* [How to complete this task]: The entire listing below should be output exactly as it stands.
--- Input records Enclosed Below ---
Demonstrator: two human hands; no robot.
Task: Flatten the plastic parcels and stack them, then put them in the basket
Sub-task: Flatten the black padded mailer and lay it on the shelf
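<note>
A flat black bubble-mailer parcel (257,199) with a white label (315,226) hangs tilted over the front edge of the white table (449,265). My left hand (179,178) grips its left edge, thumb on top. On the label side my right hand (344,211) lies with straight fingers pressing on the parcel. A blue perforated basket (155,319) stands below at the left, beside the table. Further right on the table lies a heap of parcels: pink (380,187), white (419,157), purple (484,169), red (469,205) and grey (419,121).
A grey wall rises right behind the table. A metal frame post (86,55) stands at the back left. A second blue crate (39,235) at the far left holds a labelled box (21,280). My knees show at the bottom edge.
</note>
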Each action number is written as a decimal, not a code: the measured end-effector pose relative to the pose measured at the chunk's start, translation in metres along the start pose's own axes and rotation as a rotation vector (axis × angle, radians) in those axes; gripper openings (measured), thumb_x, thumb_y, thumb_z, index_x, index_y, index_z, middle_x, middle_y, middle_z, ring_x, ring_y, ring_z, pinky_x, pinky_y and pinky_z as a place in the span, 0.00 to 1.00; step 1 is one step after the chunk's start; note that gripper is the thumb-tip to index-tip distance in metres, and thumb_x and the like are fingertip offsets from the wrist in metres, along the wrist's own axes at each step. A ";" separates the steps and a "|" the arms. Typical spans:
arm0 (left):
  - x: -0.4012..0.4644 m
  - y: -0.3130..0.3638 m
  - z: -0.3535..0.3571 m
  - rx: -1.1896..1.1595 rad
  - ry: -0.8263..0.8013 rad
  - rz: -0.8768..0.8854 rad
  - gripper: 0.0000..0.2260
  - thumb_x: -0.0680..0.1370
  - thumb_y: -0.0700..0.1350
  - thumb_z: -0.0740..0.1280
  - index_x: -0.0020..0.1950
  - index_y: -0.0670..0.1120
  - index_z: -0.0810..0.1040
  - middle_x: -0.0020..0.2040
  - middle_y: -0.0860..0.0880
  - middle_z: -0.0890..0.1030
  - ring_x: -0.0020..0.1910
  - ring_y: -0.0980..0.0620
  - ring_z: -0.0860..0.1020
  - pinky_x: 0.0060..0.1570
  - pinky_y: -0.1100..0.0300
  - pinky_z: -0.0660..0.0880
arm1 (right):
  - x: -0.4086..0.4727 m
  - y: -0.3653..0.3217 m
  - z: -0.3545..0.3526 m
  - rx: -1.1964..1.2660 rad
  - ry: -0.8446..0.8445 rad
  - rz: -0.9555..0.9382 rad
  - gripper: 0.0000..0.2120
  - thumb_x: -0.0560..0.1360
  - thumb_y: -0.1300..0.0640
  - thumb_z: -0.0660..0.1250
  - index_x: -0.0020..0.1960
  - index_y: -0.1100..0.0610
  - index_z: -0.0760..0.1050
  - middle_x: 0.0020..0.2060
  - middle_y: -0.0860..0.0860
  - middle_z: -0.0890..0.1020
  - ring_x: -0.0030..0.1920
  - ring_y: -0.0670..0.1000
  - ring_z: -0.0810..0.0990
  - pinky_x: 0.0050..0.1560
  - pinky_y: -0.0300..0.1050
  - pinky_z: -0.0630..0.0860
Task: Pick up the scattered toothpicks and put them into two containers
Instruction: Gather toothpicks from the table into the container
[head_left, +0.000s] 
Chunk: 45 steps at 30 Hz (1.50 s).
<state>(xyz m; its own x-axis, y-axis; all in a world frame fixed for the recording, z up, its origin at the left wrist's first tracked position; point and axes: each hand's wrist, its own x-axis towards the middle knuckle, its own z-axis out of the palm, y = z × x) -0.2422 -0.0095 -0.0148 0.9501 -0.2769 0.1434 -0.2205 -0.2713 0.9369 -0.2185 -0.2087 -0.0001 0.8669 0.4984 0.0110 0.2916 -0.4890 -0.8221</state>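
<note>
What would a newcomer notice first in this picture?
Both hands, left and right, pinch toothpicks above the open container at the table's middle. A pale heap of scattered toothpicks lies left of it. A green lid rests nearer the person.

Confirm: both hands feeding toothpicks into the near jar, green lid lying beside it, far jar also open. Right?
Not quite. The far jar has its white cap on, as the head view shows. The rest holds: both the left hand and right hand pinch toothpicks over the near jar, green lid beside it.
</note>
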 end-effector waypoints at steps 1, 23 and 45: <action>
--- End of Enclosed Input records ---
* [Task output]:
Demonstrator: two human hands; no robot.
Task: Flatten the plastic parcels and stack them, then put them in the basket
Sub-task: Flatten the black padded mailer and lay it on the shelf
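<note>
A flat black bubble-mailer parcel (257,199) with a white label (315,226) hangs tilted over the front edge of the white table (449,265). My left hand (179,178) grips its left edge, thumb on top. On the label side my right hand (344,211) lies with straight fingers pressing on the parcel. A blue perforated basket (155,319) stands below at the left, beside the table. Further right on the table lies a heap of parcels: pink (380,187), white (419,157), purple (484,169), red (469,205) and grey (419,121).
A grey wall rises right behind the table. A metal frame post (86,55) stands at the back left. A second blue crate (39,235) at the far left holds a labelled box (21,280). My knees show at the bottom edge.
</note>
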Each action number is written as a decimal, not a code: the measured end-effector pose relative to the pose measured at the chunk's start, translation in metres along the start pose's own axes and rotation as a rotation vector (axis × angle, radians) in those axes; gripper openings (measured), thumb_x, thumb_y, thumb_z, index_x, index_y, index_z, middle_x, middle_y, middle_z, ring_x, ring_y, ring_z, pinky_x, pinky_y and pinky_z as a place in the span, 0.00 to 1.00; step 1 is one step after the chunk's start; note that gripper is the thumb-tip to index-tip distance in metres, and thumb_x and the like are fingertip offsets from the wrist in metres, along the wrist's own axes at each step. A ";" separates the steps and a "|" the arms. Typical spans:
arm0 (left):
  - x: -0.4012..0.4644 m
  - y: -0.3130..0.3638 m
  - z: -0.3535..0.3571 m
  - rx: -1.1896..1.1595 rad
  - ry: -0.8263..0.8013 rad
  - rz: -0.8768..0.8854 rad
  - gripper: 0.0000..0.2260
  - thumb_x: -0.0680..0.1370
  - thumb_y: -0.0700..0.1350
  - thumb_z: -0.0740..0.1280
  - index_x: -0.0020..0.1950
  - index_y: -0.0670..0.1120
  - index_z: -0.0810..0.1040
  - middle_x: -0.0020..0.2040
  - middle_y: -0.0860..0.0880
  - middle_z: -0.0890..0.1030
  - ring_x: -0.0020..0.1910
  - ring_y: -0.0980..0.0620
  - ring_z: -0.0860..0.1020
  - pinky_x: 0.0060..0.1570
  - pinky_y: -0.1100..0.0300
  - pinky_z: -0.0660..0.0880
arm1 (right):
  - x: -0.4086..0.4727 m
  - y: -0.3653..0.3217 m
  - z: -0.3545..0.3526 m
  - rx: -1.1964..1.2660 rad
  - ry: -0.8446..0.8445 rad
  - rz: -0.9555..0.9382 rad
  - gripper: 0.0000..0.2120
  - thumb_x: -0.0560..0.1360
  - thumb_y: -0.1300..0.0640
  - thumb_z: -0.0660..0.1250
  - index_x: -0.0020..0.1960
  - index_y: -0.1100..0.0610
  - index_z: -0.0760..0.1050
  - middle_x: 0.0020..0.2060
  - middle_y: -0.0860..0.0860
  - middle_z: -0.0890..0.1020
  - ring_x: -0.0030..0.1920
  - ring_y: -0.0670..0.1000
  - ring_z: -0.0810..0.0990
  - pinky_x: 0.0050..0.1560
  - pinky_y: -0.0300..0.1050
  - pinky_z: -0.0630..0.0860
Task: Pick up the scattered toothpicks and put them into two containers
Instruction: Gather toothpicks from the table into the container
[head_left, +0.000s] 
Chunk: 45 steps at 30 Hz (1.50 s).
<state>(xyz m; its own x-axis, y-axis; all in a world frame fixed for the recording, z up, its origin at the left wrist's first tracked position; point and axes: each hand's wrist, its own x-axis towards the middle knuckle, its own z-axis out of the palm, y = z × x) -0.2422 -0.0095 -0.0148 0.9501 -0.2769 0.1434 -0.2205 -0.2713 0.9369 -0.2185 -0.2087 -0.0001 0.8669 0.4984 0.0110 0.2916 -0.4890 -0.8221</state>
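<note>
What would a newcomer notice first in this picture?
Both hands, left and right, pinch toothpicks above the open container at the table's middle. A pale heap of scattered toothpicks lies left of it. A green lid rests nearer the person.

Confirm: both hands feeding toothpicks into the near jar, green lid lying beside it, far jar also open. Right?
Not quite. The far jar has its white cap on, as the head view shows. The rest holds: both the left hand and right hand pinch toothpicks over the near jar, green lid beside it.
</note>
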 end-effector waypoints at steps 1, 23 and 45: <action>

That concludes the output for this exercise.